Lines below that hold the word "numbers" must be copied in full.

-*-*-

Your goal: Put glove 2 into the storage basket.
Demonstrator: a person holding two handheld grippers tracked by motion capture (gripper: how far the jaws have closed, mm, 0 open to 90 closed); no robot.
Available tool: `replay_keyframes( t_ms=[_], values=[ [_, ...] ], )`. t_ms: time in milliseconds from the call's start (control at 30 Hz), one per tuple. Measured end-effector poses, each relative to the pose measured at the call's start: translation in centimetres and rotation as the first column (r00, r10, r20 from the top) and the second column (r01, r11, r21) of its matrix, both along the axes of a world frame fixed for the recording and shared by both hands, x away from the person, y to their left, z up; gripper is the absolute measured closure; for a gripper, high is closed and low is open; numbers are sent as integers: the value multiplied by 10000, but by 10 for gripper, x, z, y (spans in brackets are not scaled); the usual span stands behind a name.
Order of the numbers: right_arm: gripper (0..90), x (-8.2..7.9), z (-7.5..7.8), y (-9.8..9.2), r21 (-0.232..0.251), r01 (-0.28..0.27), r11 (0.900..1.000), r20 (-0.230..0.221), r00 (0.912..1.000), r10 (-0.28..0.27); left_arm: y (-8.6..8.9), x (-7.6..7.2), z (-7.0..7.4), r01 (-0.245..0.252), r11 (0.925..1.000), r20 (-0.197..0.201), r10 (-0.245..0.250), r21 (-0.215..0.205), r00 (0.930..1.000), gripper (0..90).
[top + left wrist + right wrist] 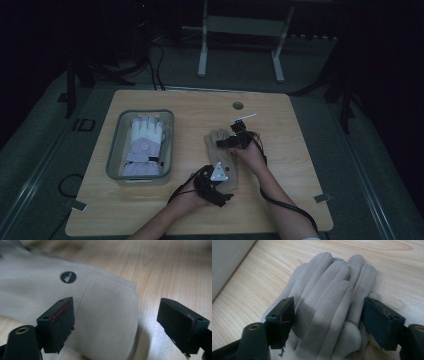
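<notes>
Working at the wooden table (150, 210), we have a beige glove (223, 155) lying flat near its middle, fingers pointing away from us. Our left gripper (216, 186) sits at the cuff end; in the left gripper view its jaws stand apart, one over the cuff (110, 315) near a small dark round logo (68, 277), the other over bare wood, and neither presses the fabric. Our right gripper (235, 140) is at the finger end; in the right gripper view its jaws stand apart on either side of the glove's fingers (329, 297), without clamping them. To the left, well apart, a clear bin (114, 150) holds a white glove (144, 145).
</notes>
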State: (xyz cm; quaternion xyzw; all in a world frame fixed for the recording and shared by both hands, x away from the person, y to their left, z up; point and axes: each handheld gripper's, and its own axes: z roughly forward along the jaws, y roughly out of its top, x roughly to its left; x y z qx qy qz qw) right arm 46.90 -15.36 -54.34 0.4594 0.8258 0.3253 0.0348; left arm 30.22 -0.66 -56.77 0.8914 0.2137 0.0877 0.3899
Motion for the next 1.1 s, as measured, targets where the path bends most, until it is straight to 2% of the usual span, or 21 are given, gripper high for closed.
replay_keyframes(
  t_ms=[133, 233, 300, 367, 433, 500, 533, 600, 667, 700, 833, 1100],
  values=[
    [352, 0, 1, 2, -539, -356, 9979, -42, 9994, 354, -2, 5, 4, 121, 9980, 132, -130, 626, 9998, 250],
    [411, 0, 0, 6, -909, -619, 9939, 74, 9980, 628, -4, 6, 5, 15, 9939, 539, -75, 1104, 9985, 354],
    [470, -1, 0, 8, -964, -655, 9932, 74, 9978, 665, -5, 6, 5, -46, 9896, 934, -90, 1438, 9956, 422],
    [523, -2, 0, 8, -952, -723, 9928, 88, 9973, 735, -5, 8, 6, -106, 9884, 1029, -52, 1518, 9947, 506],
    [574, -1, 1, 7, -824, -692, 9942, 25, 9976, 697, -5, 9, 6, -349, 9862, 1215, 152, 1619, 9925, 642],
    [630, -1, 1, 6, -713, -652, 9953, 0, 9979, 654, -4, 12, 7, -429, 9872, 1125, 257, 1534, 9933, 743],
    [662, -2, 3, 5, -611, -601, 9963, 12, 9982, 603, -3, 13, 8, -444, 9889, 959, 310, 1415, 9949, 762],
    [712, -3, 6, 4, -466, -633, 9969, 73, 9979, 637, -2, 13, 9, -491, 9897, 901, 372, 1343, 9952, 783],
    [730, -5, 8, 6, -602, -634, 9962, 258, 9975, 651, -1, 12, 10, -528, 9900, 918, 409, 1311, 9949, 797],
    [735, -5, 9, 7, -632, -658, 9958, 293, 9973, 678, -1, 11, 11, -563, 9900, 956, 441, 1295, 9944, 802],
    [744, -5, 17, 6, -54, -635, 9980, 292, 9975, 636, 0, 9, 17, -646, 9907, 1012, 525, 1200, 9935, 807],
    [743, -7, 35, 6, 232, -663, 9975, 595, 9961, 649, 7, 6, 35, -780, 9906, 1307, 630, 1127, 9894, 812]
  ],
)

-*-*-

> Worked solution
Available tool: `replay_keyframes( t_ms=[_], values=[ [_, ...] ], )`. t_ms: time in milliseconds from the call's start (control at 30 Hz), one per tuple. Measured end-effector poses, each relative to the pose measured at the call's start: translation in centimetres and rotation as the first column (r00, r10, r20 from the top) and the second column (r01, r11, r21) of its matrix, both along the axes of a world frame fixed for the recording and shared by both hands, x away from the person, y to their left, z up; gripper is the absolute measured closure; for a gripper, high is closed and low is open; numbers are sent as integers: the value multiplied by 10000, but by 10 for gripper, x, z, y (spans in brackets are not scaled); the usual span stands behind a name.
Order of the numbers: right_arm: gripper (0..90), x (-8.2..7.9), z (-7.5..7.8), y (-9.8..9.2), r21 (-0.232..0.251), r01 (-0.28..0.27), r11 (0.900..1.000), r20 (-0.230..0.221), r00 (0.912..1.000), r10 (-0.28..0.27); left_arm: y (-8.6..8.9), x (-7.6..7.2), z (-7.0..7.4), r01 (-0.245..0.252), r11 (0.925..1.000), r20 (-0.197..0.201), r10 (-0.245..0.250), r21 (-0.215..0.205), r00 (0.930..1.000), gripper (0..90).

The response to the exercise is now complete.